=== Problem ===
The full listing below should be printed word for word.

=== Dataset extract ===
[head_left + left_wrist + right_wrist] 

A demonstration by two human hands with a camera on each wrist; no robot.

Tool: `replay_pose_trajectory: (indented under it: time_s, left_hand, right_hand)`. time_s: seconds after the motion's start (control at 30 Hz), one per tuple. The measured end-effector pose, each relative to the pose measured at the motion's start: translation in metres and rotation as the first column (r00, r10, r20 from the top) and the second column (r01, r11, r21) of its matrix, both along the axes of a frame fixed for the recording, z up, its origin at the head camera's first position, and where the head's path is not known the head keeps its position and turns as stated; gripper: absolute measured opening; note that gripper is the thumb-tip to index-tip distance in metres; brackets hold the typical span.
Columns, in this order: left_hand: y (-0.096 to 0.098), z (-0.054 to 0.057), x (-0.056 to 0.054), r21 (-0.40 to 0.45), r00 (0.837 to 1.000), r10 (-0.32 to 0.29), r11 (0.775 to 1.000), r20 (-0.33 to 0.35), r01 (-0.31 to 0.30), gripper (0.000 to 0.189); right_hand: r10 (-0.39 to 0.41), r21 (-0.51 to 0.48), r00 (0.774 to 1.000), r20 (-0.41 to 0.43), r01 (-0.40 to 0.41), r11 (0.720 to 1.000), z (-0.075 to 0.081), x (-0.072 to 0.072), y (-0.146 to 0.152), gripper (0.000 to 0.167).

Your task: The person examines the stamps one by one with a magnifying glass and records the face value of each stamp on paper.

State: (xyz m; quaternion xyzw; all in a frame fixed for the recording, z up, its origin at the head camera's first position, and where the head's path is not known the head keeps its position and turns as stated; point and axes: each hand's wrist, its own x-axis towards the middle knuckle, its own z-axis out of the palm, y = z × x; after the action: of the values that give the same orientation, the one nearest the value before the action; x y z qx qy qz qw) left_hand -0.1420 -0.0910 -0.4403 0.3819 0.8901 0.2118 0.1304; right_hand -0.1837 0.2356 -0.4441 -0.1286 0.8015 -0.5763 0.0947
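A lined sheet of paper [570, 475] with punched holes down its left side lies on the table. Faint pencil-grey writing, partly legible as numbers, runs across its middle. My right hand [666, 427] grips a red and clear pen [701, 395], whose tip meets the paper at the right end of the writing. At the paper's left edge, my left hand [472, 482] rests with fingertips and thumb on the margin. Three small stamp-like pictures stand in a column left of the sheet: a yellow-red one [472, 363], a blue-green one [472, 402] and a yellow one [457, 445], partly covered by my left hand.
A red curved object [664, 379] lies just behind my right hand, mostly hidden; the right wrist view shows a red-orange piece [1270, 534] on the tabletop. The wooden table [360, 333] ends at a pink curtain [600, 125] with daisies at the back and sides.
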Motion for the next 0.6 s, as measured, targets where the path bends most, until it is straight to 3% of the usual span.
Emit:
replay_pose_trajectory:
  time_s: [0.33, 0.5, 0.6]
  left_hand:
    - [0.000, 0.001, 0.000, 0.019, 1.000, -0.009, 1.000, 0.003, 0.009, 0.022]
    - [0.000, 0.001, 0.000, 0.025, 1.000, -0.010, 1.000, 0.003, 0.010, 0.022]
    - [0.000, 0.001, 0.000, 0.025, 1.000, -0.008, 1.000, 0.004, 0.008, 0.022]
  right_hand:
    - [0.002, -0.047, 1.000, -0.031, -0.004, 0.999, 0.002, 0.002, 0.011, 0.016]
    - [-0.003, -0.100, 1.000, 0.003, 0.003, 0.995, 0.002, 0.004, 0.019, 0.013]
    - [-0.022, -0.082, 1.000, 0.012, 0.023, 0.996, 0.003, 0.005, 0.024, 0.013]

=== Solution for this exercise ===
[head_left + left_wrist + right_wrist] 

A demonstration by two human hands with a camera on each wrist; no robot.

Tool: `replay_pose_trajectory: (indented under it: time_s, left_hand, right_hand)`. time_s: seconds after the motion's start (control at 30 Hz), one per tuple. The measured end-effector pose, each relative to the pose measured at the motion's start: translation in metres and rotation as the first column (r00, r10, r20 from the top) and the second column (r01, r11, r21) of its matrix, both along the axes of a frame fixed for the recording, z up, its origin at the head camera's first position, and where the head's path is not known the head keeps its position and turns as stated; gripper: absolute measured opening; note that gripper is the thumb-tip to index-tip distance in metres; brackets hold the typical span.
Columns, in this order: left_hand: y (-0.096 to 0.098), z (-0.054 to 0.057), x (-0.056 to 0.054), r21 (-0.40 to 0.45), r00 (0.837 to 1.000), r10 (-0.32 to 0.29), r11 (0.775 to 1.000), r20 (-0.33 to 0.35), r01 (-0.31 to 0.30), gripper (0.000 to 0.189); right_hand: r10 (-0.39 to 0.41), r21 (-0.51 to 0.48), r00 (0.774 to 1.000), r20 (-0.41 to 0.43), r01 (-0.40 to 0.41), r11 (0.720 to 1.000), z (-0.075 to 0.081), x (-0.072 to 0.072), y (-0.146 to 0.152), gripper (0.000 to 0.167).

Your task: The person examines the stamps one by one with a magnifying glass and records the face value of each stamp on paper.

State: (xyz m; quaternion xyzw; all in a frame fixed for the recording, z up, its origin at the head camera's first position, and where the head's path is not known the head keeps its position and turns as stated; point and axes: each hand's wrist, its own x-axis towards the middle knuckle, its own z-axis out of the palm, y = z × x; after the action: of the values that give the same orientation, the one nearest the value before the action; x y z qx qy qz qw) left_hand -0.1420 -0.0910 -0.4403 0.3819 0.8901 0.2118 0.1304; right_hand -0.1837 0.2356 -0.4441 -0.1286 0.8015 -0.5763 0.0947
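A lined sheet of paper [570, 475] with punched holes down its left side lies on the table. Faint pencil-grey writing, partly legible as numbers, runs across its middle. My right hand [666, 427] grips a red and clear pen [701, 395], whose tip meets the paper at the right end of the writing. At the paper's left edge, my left hand [472, 482] rests with fingertips and thumb on the margin. Three small stamp-like pictures stand in a column left of the sheet: a yellow-red one [472, 363], a blue-green one [472, 402] and a yellow one [457, 445], partly covered by my left hand.
A red curved object [664, 379] lies just behind my right hand, mostly hidden; the right wrist view shows a red-orange piece [1270, 534] on the tabletop. The wooden table [360, 333] ends at a pink curtain [600, 125] with daisies at the back and sides.
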Motion for the next 0.6 s, as measured, targets where the path bends most, until it is straight to 3% of the usual span.
Emit:
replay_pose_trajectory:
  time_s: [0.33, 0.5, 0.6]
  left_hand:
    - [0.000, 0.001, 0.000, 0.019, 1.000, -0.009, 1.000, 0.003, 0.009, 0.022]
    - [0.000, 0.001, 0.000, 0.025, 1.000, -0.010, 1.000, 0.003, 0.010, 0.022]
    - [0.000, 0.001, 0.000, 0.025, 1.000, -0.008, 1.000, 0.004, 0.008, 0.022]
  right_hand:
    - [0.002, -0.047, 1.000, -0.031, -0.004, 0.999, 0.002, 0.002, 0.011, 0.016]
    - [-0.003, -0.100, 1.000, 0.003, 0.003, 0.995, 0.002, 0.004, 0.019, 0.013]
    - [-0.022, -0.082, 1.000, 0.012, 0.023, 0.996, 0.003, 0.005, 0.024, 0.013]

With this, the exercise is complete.